[TASK DIRECTIONS]: Which of the lines below hold "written"? Please return each one.

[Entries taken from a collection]

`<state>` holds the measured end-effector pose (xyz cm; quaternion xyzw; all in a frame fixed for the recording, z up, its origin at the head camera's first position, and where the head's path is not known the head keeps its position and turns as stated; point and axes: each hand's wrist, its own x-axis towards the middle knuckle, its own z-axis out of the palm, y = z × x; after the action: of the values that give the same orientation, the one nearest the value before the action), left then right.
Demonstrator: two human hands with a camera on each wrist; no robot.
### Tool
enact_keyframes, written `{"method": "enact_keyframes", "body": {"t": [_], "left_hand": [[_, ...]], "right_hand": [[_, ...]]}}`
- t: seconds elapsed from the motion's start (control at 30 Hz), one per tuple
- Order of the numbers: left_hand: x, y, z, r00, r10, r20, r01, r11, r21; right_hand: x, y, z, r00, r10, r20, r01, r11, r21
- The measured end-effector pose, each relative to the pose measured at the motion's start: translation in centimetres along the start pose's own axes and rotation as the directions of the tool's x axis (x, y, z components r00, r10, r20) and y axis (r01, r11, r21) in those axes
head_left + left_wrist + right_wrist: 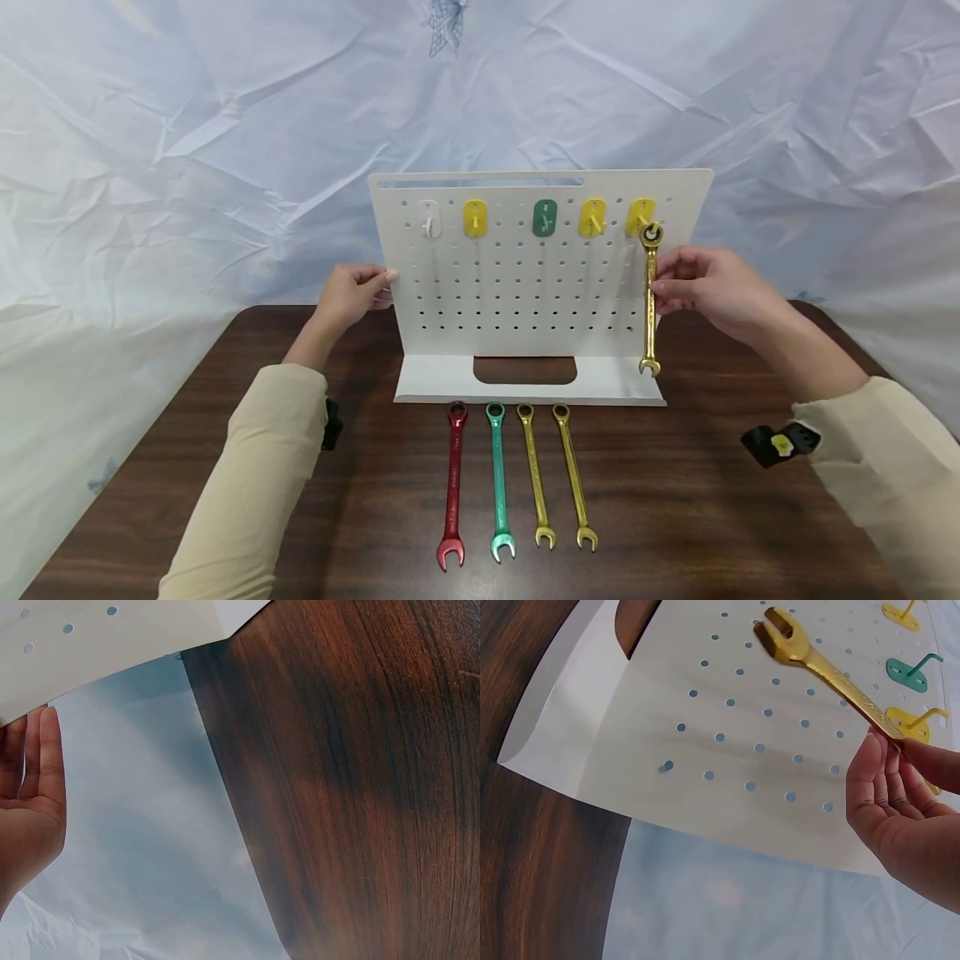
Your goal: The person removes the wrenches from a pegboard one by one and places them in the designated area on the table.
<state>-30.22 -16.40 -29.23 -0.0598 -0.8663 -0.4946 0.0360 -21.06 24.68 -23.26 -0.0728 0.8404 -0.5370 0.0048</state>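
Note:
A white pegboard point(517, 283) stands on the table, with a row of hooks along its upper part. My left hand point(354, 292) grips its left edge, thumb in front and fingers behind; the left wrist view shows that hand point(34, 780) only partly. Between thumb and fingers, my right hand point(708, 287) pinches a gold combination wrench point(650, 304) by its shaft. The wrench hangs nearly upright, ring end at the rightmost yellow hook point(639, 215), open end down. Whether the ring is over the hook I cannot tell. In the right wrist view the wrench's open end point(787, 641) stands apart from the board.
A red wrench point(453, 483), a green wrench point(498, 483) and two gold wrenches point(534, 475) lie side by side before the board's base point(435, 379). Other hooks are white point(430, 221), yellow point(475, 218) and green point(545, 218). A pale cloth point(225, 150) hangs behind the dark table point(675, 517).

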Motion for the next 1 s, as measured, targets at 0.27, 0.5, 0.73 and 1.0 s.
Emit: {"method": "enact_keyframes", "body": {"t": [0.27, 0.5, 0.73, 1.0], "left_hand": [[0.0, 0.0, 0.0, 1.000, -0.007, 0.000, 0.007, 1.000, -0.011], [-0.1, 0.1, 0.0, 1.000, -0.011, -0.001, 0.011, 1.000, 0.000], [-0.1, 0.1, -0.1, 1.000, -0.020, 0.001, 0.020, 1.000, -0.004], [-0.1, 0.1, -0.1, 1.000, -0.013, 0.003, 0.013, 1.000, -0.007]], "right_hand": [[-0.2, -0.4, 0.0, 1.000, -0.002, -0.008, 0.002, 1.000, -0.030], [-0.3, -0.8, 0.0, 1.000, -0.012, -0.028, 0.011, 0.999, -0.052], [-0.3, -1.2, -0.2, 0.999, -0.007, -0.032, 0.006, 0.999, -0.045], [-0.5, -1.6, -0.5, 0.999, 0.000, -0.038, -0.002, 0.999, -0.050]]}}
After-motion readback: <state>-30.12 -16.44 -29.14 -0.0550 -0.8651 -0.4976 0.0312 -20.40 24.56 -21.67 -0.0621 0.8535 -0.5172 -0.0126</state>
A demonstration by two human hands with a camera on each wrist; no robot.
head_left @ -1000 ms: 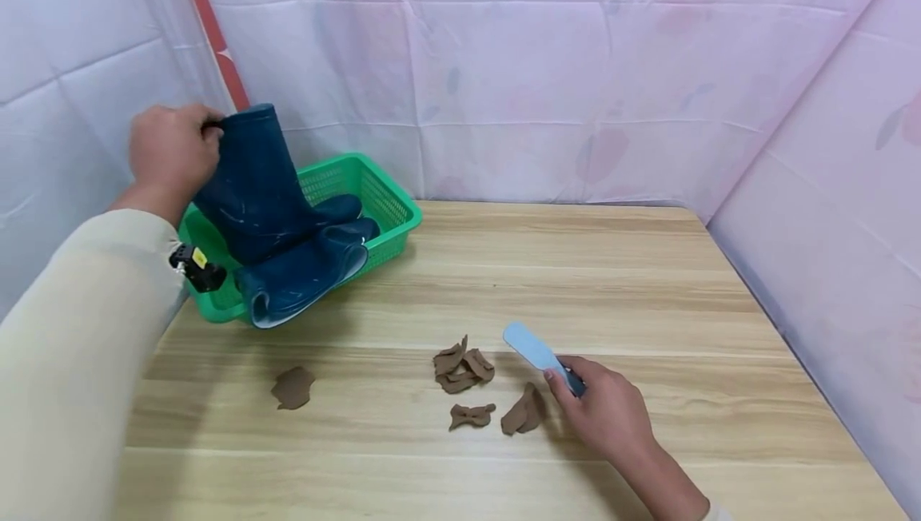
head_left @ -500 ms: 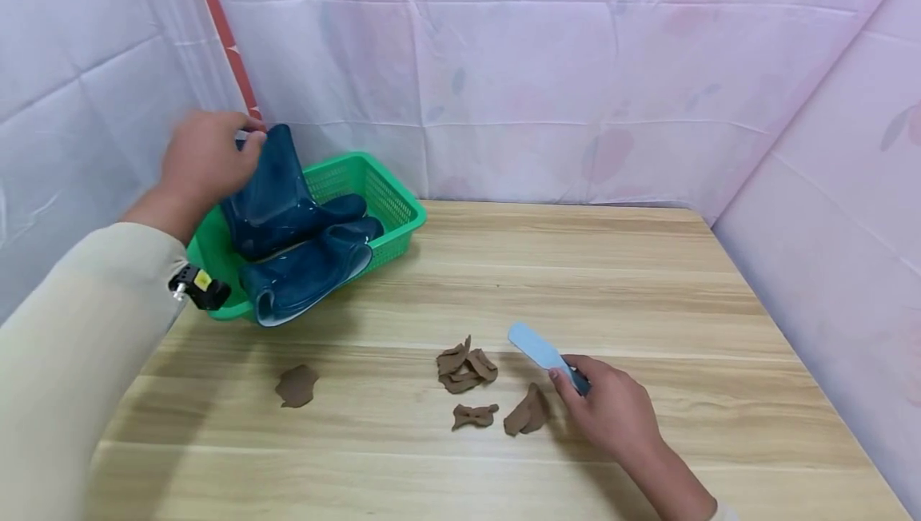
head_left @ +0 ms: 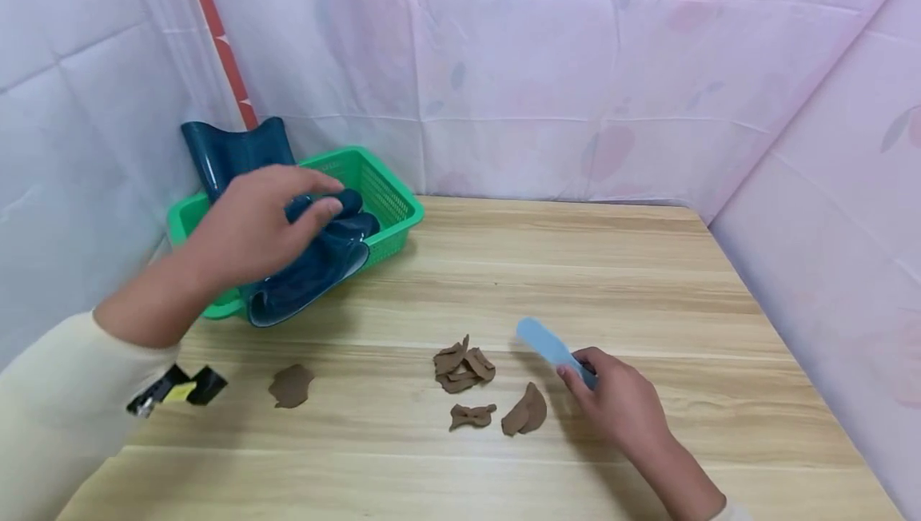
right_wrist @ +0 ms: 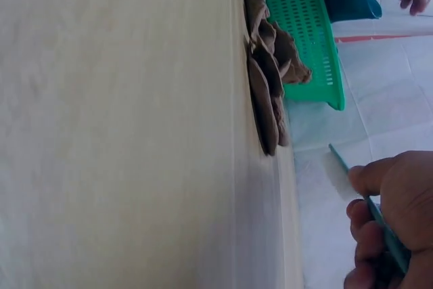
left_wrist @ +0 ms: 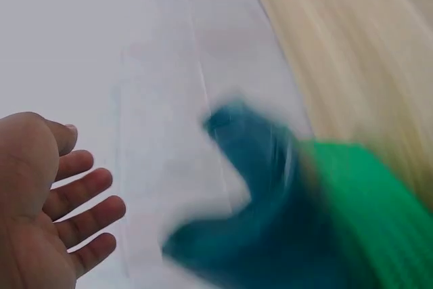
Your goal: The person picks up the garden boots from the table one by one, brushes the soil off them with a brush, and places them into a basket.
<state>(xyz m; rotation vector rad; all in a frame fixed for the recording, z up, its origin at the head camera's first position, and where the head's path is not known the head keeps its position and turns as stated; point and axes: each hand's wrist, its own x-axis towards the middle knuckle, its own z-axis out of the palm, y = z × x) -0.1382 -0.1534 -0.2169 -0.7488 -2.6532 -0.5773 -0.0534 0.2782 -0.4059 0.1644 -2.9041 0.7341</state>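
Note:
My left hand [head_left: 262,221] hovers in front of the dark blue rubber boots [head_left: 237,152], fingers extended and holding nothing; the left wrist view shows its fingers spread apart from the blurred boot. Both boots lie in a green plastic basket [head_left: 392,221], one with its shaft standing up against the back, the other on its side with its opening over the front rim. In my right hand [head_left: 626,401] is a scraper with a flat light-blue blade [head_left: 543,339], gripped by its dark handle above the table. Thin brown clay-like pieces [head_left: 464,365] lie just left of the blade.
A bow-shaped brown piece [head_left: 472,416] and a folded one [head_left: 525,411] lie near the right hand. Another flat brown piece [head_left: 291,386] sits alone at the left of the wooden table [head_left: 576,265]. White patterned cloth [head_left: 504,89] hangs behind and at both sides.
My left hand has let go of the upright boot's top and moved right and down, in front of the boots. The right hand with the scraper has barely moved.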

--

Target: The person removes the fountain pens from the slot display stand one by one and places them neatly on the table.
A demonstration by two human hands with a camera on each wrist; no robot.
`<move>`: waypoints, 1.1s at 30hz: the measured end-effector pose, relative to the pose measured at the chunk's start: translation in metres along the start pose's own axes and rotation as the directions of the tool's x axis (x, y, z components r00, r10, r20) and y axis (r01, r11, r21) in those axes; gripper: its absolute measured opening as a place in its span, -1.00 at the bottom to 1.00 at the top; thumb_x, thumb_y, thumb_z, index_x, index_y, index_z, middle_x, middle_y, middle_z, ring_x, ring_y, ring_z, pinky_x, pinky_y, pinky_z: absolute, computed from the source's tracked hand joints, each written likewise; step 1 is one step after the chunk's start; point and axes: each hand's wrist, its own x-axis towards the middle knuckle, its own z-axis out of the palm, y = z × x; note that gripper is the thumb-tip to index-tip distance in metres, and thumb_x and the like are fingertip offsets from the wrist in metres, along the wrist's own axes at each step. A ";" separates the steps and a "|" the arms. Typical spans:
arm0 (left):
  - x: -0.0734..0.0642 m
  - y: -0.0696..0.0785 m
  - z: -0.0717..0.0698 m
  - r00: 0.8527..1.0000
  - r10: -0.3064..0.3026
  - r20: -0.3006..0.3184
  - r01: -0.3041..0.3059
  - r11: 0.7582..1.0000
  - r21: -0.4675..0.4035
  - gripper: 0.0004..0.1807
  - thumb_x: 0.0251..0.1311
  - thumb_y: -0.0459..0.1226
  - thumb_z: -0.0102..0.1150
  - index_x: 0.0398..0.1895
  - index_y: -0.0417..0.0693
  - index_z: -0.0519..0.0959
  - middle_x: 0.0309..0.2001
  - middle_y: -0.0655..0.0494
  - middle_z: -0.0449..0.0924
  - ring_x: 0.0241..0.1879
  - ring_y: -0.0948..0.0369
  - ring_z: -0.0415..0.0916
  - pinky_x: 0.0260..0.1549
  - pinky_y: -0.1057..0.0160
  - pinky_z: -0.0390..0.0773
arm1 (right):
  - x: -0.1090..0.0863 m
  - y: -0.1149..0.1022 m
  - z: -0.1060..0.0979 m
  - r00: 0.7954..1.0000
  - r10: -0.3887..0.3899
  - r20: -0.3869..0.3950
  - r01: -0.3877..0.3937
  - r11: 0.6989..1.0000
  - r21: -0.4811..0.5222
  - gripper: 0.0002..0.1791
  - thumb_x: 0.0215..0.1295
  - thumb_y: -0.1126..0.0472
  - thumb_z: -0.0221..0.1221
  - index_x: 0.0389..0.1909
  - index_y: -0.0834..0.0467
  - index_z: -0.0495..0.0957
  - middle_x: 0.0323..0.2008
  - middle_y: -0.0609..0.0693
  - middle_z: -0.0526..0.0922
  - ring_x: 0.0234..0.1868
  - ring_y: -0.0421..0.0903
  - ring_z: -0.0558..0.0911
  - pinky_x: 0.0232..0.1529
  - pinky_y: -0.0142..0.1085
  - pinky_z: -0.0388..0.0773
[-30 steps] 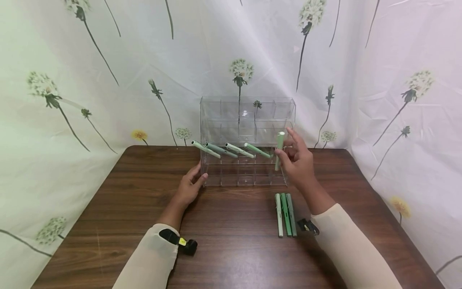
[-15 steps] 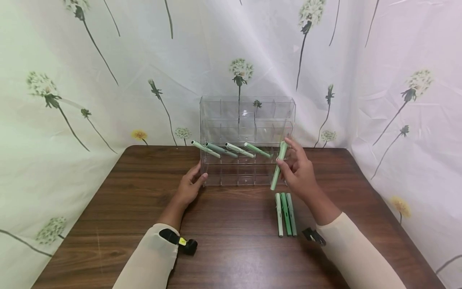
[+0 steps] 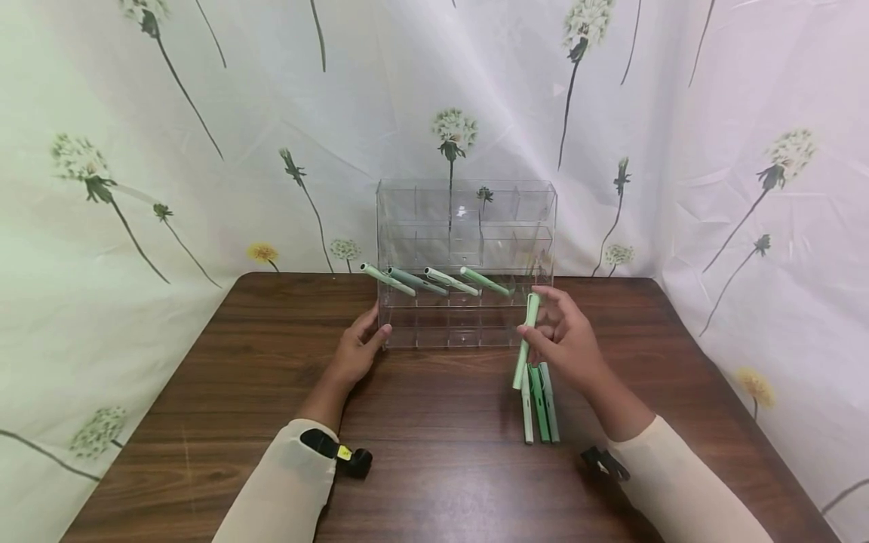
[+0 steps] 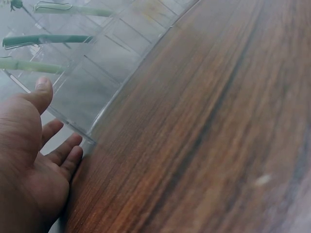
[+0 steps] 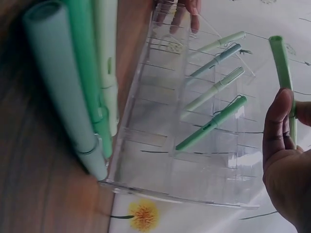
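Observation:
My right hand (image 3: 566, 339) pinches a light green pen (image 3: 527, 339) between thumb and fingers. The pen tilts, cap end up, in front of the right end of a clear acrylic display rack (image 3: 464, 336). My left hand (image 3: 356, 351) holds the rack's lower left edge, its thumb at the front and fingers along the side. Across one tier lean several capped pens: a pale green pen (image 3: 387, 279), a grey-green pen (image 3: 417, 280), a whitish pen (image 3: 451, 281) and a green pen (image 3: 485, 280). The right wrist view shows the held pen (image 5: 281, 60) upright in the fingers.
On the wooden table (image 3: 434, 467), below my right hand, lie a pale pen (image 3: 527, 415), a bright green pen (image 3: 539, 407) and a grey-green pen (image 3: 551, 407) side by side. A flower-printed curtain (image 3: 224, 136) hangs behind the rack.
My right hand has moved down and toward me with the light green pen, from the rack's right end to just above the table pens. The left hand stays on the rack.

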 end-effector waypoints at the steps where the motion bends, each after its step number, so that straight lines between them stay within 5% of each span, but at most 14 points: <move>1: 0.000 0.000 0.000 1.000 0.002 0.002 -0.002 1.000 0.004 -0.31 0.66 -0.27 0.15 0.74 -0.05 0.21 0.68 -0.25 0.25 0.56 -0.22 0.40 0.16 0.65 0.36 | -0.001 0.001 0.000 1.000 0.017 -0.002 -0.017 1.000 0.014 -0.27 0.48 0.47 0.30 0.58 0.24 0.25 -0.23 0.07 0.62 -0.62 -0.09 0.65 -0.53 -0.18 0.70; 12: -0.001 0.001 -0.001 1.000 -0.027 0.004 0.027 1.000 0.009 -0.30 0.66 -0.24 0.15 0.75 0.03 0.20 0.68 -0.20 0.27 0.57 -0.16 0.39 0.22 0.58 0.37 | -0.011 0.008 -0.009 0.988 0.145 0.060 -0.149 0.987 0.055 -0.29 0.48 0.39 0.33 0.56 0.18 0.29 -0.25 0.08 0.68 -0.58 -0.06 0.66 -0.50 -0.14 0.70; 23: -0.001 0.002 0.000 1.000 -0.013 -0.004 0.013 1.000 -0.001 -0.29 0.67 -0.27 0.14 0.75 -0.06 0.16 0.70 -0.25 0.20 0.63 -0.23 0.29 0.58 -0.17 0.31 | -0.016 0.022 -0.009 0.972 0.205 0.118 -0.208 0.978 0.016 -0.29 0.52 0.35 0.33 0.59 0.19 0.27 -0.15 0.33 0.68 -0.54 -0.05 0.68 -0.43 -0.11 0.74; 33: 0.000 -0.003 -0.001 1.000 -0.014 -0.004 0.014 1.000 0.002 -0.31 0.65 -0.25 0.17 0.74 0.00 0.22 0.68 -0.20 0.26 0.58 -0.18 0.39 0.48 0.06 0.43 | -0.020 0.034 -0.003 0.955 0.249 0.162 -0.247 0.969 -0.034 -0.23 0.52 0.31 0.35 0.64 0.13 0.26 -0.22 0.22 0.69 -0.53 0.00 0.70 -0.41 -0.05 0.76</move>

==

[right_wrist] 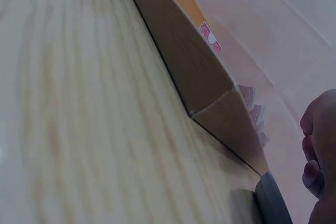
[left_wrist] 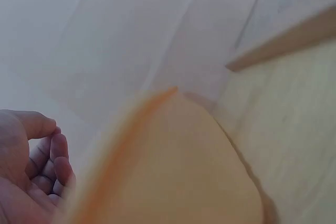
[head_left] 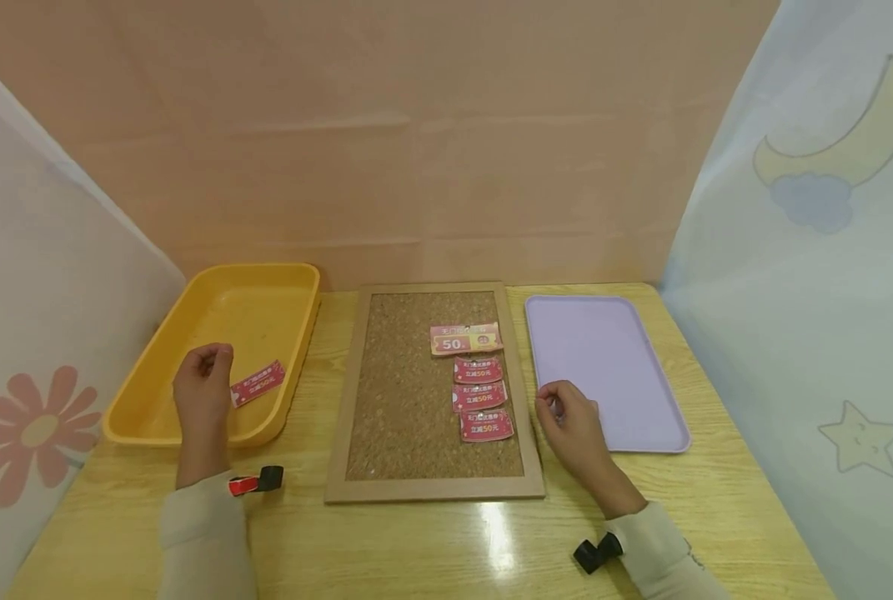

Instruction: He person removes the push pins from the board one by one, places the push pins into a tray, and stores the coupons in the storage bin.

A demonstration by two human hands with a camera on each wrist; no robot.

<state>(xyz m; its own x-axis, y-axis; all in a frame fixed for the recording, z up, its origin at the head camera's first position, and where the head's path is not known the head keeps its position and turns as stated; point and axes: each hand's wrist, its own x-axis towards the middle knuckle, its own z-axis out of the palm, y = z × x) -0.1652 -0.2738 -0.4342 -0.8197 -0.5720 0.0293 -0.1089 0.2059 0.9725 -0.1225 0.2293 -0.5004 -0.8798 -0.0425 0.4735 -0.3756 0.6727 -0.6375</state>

[ANSWER TO THE PROBLEM]:
enact_keyframes, written `{"method": "enact_keyframes", "body": {"t": [_], "left_hand": [[_, ...]], "right_hand": [[_, ...]]}}`
`<move>`: waypoints, 1.1s at 30hz: the measured end-effector pose, relative to the pose measured at the chunk's start: translation in metres along the start pose's own axes and rotation as the directions of the tool's x axis (x, y, z components r00, r10, r20) and y axis (r01, r11, r21) in those axes; gripper: its absolute measured opening as a place in its span, -1.00 at the bottom to 1.00 at the top; thumb_x, thumb_y, thumb_z, index_x, index_y, index_z, middle_x, middle_y, middle_z, ring_x, ring_y, ring_z, pinky_x, pinky_y, pinky_z: absolute, computed from the source's tracked hand joints, each written likewise; step 1 is one step after the chunk's start; point and axes: each hand's wrist, its own x-axis towards the middle knuckle, its own z-axis out of the palm, y = z × x; note that gripper is the thumb-tip to index-tip distance in metres, and thumb_x and the like are fingertip offsets from the wrist in metres, along the wrist's own axes at each step. A ";" separates the steps and a "|" the arms. Typical spans:

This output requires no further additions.